The Jacked Server is a composer package for Laravel that runs a Web Server in a few different methods. Between them, you'll find:
- FastCGI - it can point to a host directory and run the PHP files in that directory via FastCGI protocol.
Install composer package:
composer require jacked-php/jacked-server
Publish configuration file:
php artisan vendor:publish --tag=jacked-server
Add the Service Provider to the config/app.php
:
<?php
return [
// ...
'providers' => ServiceProvider::defaultProviders()->merge([
// ...
JackedPhp\JackedServer\JackedServerProvider::class,
]),
// ...
];
Run migrations:
php artisan migrate
IMPORTANT: notice that this service acts as a FastCGI client, that means it behaves by default with www-data permissions. That said, all files that it needs to read/write needs the proper permissions.
This server proxy the request to a FastCGI Socket or TCP service. IT is capable of serving advanced Laravel applications, WordPress websites or even single PHP files if needed. It can serve HTTPS and HTTP. It comes with WebSockets support out of the box available in the same port as the HTTP server, with messages routed via Socket Conveyor.
The jacked:server
command, part of the Jacked Server service, provides a CLI interface to start the OpenSwoole server to serve your website via FastCGI proxy.
Signature
You start the server by invoked:
php artisan jacked:server
It accepts the following optional parameters:
--host
: Specifies the server host. Defaults to the configuration value.--port
: Specifies the server port. Defaults to the configuration value.--inputFile
: Specifies the input PHP file. Defaults topublic/index.php
.--documentRoot
: Specifies the document root directory where assets like js files, css or images will be served from. Defaults topublic
.--publicDocumentRoot
: Specifies the public document root directory. Defaults topublic
.
Description
This command starts the Jacked Server to serve your website via FastCGI proxy. It also provides a WebSocket server to handle WebSocket connections. It follows the configurations specified in the config/jacked-server.php
file.
The server fires several events during its lifecycle:
-
JackedServerStarted: Fired when the server starts.
-
JackedRequestReceived: Fired when a new request is received.
-
JackedRequestError: Fired when there's an error in processing the request.
-
JackedRequestFinished: Fired when the request processing is finished.
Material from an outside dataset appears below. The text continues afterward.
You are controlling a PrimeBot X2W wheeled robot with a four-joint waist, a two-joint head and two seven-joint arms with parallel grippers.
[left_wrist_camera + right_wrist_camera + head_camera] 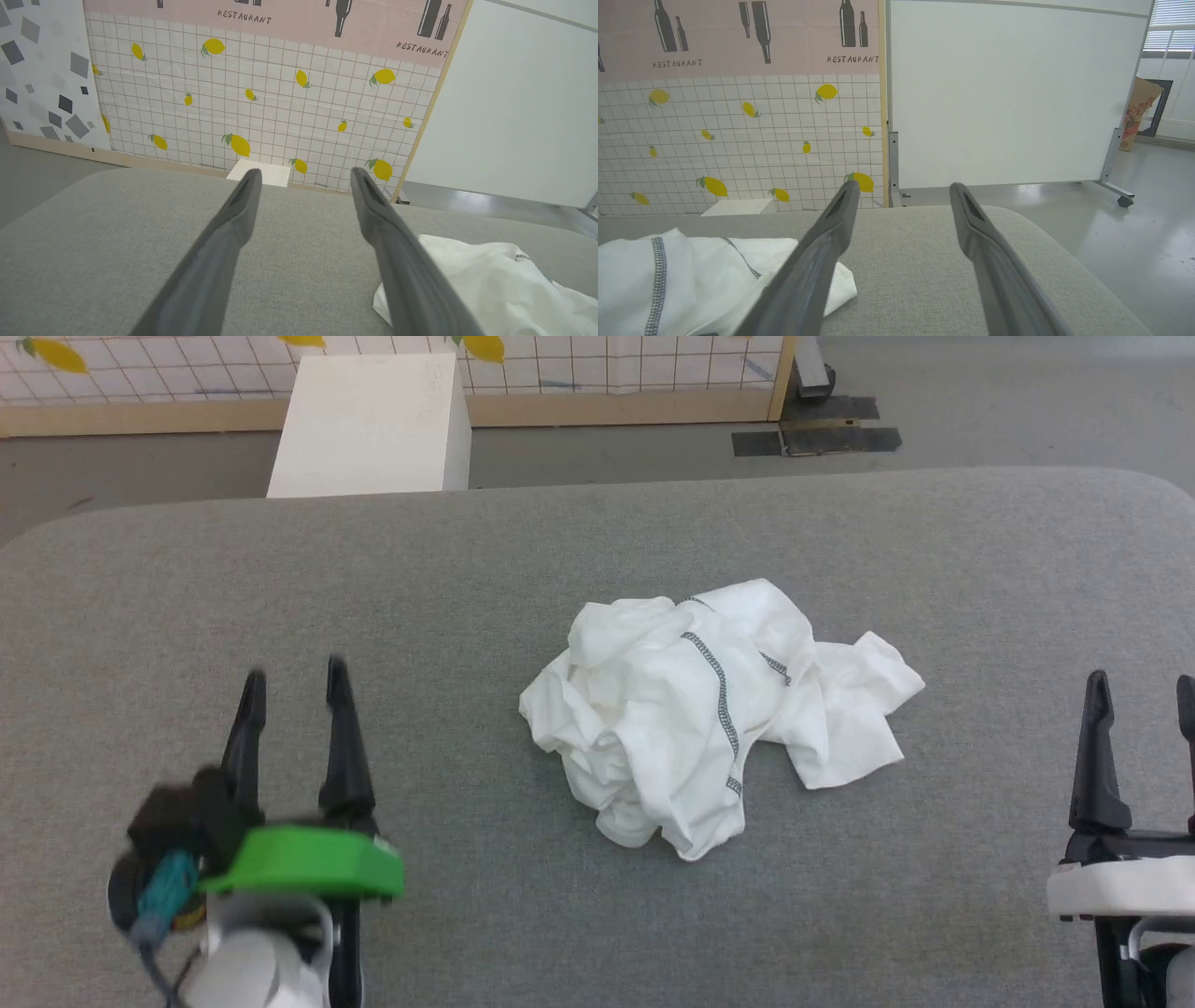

As said, this server comes with WebSocket out of the box, routed with Socket Conveyor.
It has a Laravel Broadcasting driver. That allows events to be broadcast from the server to all connections using all conveyor features. It is also possible, by using Conveyor backend client, to run a bot that responds to a specific channel automatically.
Authorization
The authorization is done via Laravel Sanctum. For this authorization to be activated, you'll need to install and use the package kanata-php/laravel-broadcaster
. That package will make available the conveyor
Broadcast driver.
To install the package:
composer install kanata-php/laravel-broadcaster
At this moment, it works by using JWT Token API generated for one time consumption. It serves to make sure that the frontend client authorizes before connecting to a protected channel. It uses a query string parameter "token", e.g.: ws://localhost:8080?token=my-token-here
.
To generate a valid token to be used, you can request authorization to the server using the broadcasting url:
POST /broadcasting/auth HTTP/1.1
This will give you a single use token like follows:
{
"token": string
}
A programmatic way is to use Conveyor's JwtToken service:
use Kanata\LaravelBroadcaster\Services\JwtToken;
/** @var \Kanata\LaravelBroadcaster\Models\Token $token */
$token = JwtToken::create(
name: 'some-token',
userId: auth()->user()->id,
expire: null,
useLimit: 1,
);
IMPORTANT: This token will get expired after the limited usage.